The documentary films, however, reside within the TV unit run by Preiss and Dolnick. Kathleen Lingo, who had run the publisher’s Op-Docs’ Oscar-nominated series of documentary short films, has been building a documentaries team that is producing series and feature-length films for “streaming channels, theaters and all the places that documentaries are seen,” Dolnick said.
Opposite Lingo’s unscripted programming work on the genre spectrum, the Times’ TV unit has the editorial director of the magazine’s creative studio NYT Magazine Labs Caitlin Roper working on scripted programming. She is meeting with producers, directors and screenwriters about the types of programming they are interested in and then digging into the Times’ archives to identify stories that could be adapted in projects. The Times has already produced a scripted show with “Modern Love” and has “a bunch of stuff in the early stages of development,” Dolnick said.
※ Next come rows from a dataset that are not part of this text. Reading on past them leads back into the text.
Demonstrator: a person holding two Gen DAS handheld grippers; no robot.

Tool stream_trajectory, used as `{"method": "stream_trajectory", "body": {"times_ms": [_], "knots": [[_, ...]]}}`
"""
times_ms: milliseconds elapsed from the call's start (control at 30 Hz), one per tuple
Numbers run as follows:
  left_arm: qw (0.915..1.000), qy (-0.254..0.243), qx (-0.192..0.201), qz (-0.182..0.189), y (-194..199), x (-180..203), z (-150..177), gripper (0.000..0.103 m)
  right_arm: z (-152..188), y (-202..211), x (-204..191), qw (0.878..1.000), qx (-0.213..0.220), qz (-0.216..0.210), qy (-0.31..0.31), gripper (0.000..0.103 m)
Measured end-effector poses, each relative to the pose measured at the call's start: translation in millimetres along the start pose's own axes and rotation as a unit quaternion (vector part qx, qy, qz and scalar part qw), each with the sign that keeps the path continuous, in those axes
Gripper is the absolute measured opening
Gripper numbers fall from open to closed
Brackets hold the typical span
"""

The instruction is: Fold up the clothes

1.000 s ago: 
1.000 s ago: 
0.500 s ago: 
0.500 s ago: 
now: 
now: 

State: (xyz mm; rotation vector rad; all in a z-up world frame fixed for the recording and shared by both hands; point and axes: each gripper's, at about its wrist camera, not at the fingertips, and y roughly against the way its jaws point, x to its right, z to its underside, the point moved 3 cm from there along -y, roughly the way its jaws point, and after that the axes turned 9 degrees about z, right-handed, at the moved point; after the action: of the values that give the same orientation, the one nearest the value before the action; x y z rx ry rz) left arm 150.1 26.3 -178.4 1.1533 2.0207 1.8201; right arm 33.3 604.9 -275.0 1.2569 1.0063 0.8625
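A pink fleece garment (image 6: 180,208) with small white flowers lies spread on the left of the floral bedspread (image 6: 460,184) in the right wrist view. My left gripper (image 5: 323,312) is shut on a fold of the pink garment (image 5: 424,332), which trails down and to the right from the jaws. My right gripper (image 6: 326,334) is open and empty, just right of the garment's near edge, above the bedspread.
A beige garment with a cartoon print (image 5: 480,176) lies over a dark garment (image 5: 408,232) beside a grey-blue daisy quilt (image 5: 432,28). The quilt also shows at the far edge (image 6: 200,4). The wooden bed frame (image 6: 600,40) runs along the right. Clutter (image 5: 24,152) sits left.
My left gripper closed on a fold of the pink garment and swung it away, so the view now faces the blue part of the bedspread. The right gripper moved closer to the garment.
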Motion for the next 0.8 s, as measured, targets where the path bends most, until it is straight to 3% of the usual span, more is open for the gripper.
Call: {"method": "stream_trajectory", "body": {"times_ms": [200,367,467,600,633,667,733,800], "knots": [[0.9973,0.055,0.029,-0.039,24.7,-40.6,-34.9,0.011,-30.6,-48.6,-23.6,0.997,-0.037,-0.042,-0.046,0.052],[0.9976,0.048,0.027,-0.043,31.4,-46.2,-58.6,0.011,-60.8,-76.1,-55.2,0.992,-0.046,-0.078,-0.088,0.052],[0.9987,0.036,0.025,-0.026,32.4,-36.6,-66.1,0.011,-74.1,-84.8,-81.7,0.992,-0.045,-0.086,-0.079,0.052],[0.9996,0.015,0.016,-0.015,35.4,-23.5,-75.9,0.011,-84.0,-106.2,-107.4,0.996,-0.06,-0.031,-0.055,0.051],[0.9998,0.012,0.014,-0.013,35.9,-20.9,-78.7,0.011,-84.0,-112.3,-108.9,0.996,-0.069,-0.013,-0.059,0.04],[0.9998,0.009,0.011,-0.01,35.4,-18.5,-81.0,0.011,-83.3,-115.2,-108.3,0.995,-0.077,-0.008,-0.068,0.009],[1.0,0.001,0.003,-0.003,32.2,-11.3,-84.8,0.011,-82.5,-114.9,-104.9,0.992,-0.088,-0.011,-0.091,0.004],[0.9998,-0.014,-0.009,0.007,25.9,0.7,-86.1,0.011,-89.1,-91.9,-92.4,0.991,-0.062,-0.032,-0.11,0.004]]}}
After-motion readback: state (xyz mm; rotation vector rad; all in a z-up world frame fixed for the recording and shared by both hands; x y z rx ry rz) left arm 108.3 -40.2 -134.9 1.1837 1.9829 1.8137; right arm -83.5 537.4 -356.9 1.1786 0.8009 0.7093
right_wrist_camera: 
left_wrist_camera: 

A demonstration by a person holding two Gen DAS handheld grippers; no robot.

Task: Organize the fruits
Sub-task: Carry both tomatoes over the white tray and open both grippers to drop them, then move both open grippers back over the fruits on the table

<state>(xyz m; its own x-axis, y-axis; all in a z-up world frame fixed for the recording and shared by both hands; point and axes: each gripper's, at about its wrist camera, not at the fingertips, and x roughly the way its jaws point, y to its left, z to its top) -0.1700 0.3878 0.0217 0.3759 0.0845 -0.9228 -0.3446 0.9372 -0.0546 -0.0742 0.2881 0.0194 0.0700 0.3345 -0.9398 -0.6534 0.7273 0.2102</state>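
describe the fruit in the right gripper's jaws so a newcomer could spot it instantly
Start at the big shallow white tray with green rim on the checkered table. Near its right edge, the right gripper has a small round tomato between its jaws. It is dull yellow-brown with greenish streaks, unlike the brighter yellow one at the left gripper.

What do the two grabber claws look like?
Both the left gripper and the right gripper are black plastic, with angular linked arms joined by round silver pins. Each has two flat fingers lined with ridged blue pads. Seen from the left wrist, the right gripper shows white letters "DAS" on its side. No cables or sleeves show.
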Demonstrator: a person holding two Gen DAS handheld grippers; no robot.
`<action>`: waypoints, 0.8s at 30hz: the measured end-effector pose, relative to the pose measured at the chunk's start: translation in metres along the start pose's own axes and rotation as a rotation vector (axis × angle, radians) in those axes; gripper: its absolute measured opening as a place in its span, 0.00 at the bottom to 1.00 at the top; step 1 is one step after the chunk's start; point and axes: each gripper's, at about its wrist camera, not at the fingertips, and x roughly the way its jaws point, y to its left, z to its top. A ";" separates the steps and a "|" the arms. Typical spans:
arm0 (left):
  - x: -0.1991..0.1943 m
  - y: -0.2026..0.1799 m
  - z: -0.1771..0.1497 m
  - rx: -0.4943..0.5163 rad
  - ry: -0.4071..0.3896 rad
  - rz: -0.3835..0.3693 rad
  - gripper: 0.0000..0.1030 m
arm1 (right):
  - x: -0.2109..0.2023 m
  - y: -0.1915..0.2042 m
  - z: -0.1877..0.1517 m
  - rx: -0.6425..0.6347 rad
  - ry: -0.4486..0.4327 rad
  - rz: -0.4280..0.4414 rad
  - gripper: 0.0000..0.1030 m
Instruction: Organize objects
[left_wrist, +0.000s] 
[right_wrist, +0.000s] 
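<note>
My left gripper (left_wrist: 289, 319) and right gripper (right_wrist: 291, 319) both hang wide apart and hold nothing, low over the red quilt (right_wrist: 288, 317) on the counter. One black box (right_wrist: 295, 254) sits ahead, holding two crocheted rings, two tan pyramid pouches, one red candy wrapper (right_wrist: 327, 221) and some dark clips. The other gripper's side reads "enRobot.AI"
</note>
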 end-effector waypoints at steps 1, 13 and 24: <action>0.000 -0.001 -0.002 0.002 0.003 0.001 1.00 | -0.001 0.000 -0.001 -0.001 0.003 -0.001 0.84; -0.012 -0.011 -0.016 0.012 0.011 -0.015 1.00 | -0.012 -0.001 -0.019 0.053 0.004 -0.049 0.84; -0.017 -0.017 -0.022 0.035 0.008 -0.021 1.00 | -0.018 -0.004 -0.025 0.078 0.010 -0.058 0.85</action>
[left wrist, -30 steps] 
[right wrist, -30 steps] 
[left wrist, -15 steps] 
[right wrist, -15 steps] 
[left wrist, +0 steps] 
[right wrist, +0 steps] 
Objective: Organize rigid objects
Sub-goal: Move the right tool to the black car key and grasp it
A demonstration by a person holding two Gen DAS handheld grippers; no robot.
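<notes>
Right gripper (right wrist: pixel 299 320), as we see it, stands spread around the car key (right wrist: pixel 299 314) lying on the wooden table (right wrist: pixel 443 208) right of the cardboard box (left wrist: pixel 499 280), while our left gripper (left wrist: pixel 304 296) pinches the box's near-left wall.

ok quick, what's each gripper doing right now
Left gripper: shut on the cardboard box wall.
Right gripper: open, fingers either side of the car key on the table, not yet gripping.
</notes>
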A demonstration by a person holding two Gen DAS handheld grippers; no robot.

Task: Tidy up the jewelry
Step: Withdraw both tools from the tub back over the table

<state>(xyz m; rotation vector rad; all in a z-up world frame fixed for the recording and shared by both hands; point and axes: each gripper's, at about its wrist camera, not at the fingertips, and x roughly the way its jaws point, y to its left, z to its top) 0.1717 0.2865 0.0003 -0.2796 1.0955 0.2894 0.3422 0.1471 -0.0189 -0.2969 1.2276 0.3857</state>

However, for as quickly as the Times appears to be building up its programming slate, its ambition is not to have “hundreds of television products and hundreds of movies or dozens of things set up in lots of different places,” Preiss said. Instead, the company intends to be strategic about the projects it produces, as it has been with “The Weekly.” While the Times is producing 30 episodes of the series, each of those episodes are “among the strongest journalistic projects” that the Times will undertake this year, Dolnick said.
This article has been updated to clarify that only one of the documentary films will be directed by Times journalists.